## Problem
Show all lines of the listing that hold the word "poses".

## Source data

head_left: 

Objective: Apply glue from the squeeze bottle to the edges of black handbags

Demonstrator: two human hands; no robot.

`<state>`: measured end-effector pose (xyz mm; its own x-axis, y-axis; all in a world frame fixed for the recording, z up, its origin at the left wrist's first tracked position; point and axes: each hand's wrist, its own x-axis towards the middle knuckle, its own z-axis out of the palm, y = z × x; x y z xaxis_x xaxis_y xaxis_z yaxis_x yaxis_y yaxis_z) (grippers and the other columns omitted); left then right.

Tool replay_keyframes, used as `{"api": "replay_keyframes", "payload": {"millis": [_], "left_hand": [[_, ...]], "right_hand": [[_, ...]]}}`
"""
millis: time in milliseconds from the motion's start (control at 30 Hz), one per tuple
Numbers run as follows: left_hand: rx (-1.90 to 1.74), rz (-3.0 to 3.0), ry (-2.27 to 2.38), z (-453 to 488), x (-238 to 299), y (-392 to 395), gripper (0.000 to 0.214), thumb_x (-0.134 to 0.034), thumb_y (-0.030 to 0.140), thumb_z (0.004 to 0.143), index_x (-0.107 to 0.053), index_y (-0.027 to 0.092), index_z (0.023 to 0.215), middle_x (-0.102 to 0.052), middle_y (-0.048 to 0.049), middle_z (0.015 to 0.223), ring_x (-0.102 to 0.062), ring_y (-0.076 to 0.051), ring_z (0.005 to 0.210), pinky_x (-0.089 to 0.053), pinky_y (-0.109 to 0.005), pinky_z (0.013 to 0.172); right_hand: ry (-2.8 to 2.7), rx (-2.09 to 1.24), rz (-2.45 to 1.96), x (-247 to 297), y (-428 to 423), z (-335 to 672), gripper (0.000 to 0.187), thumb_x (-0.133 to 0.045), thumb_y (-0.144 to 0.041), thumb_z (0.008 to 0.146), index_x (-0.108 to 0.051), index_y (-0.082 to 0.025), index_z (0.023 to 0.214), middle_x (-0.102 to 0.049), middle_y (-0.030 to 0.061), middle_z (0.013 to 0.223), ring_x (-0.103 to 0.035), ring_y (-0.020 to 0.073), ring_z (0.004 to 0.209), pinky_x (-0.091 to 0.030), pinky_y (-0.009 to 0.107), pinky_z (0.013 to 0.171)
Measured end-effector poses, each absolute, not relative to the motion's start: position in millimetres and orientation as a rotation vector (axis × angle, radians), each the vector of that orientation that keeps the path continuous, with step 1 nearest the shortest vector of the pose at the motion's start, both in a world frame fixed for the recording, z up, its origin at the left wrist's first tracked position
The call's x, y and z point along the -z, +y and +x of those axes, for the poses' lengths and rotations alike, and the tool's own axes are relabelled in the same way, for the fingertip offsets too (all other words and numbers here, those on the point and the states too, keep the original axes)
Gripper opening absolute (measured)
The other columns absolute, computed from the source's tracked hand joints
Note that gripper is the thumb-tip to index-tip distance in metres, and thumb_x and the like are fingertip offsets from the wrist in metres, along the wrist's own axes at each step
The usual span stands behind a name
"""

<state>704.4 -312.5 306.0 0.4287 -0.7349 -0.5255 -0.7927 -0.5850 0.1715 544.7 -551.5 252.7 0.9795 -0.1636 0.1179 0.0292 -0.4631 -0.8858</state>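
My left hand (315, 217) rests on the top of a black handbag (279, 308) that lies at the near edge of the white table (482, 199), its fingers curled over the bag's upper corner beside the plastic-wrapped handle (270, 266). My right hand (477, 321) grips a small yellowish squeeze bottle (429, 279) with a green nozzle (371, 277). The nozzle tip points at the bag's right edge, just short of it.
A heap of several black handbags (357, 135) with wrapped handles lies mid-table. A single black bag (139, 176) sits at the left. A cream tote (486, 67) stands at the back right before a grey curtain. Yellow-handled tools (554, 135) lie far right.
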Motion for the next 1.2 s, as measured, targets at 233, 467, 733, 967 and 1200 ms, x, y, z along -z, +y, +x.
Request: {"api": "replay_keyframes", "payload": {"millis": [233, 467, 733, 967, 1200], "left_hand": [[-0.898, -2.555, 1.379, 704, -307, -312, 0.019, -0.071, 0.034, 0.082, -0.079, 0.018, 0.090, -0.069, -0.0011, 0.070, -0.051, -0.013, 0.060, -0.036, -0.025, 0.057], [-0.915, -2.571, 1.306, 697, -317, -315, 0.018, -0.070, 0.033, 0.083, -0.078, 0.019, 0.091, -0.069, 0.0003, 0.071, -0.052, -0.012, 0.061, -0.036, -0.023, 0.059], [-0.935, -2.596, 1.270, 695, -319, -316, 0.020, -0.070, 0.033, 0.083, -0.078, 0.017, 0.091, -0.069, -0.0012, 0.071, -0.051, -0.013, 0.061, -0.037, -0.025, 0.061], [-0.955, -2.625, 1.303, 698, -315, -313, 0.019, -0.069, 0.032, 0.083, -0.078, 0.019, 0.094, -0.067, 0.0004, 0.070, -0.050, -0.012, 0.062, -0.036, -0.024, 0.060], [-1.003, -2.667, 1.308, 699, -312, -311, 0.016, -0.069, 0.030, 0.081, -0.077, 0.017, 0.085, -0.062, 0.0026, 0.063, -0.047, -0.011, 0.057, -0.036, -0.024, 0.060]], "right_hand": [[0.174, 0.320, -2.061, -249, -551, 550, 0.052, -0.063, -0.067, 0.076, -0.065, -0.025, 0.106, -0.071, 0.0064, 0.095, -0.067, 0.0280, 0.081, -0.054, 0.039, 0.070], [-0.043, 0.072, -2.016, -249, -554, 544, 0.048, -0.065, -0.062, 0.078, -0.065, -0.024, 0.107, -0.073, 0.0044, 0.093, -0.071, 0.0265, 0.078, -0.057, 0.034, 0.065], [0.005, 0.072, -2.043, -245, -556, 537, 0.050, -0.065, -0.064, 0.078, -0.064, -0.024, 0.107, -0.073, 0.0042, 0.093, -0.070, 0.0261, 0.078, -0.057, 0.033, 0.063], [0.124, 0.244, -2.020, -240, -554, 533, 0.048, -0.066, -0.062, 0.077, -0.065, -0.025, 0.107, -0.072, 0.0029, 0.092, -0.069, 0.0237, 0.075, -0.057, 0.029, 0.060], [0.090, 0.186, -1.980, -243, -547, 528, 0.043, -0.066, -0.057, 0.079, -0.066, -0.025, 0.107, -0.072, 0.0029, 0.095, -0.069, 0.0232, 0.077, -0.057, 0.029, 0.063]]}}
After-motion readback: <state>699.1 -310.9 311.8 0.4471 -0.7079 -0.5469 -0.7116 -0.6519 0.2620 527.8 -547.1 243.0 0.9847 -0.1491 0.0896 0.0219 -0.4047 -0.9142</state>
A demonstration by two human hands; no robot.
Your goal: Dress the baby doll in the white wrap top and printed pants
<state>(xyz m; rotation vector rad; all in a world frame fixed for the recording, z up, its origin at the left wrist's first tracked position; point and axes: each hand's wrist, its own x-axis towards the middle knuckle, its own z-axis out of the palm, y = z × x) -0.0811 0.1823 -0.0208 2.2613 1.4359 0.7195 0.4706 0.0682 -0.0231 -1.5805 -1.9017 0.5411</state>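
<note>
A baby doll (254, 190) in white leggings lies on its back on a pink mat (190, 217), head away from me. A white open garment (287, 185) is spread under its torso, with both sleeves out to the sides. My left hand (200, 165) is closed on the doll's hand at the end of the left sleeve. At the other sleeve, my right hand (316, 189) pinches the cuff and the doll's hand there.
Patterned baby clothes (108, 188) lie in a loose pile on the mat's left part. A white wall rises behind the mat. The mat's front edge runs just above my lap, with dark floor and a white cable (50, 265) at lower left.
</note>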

## Reply
Measured end-effector poses, each absolute, not relative to the motion's start: position in millimetres and orientation as a rotation vector (axis × angle, radians), each the vector of that orientation that keeps the path continuous, with step 1 nearest the shortest vector of the pose at the motion's start, both in a world frame fixed for the recording, z up, its origin at the left wrist's first tracked position
The call's x, y and z point along the -z, +y and +x of those axes, for the poses' lengths and rotations alike, and the tool's own axes are relabelled in the same way, for the fingertip offsets too (all other words and numbers here, those on the point and the states too, keep the original axes)

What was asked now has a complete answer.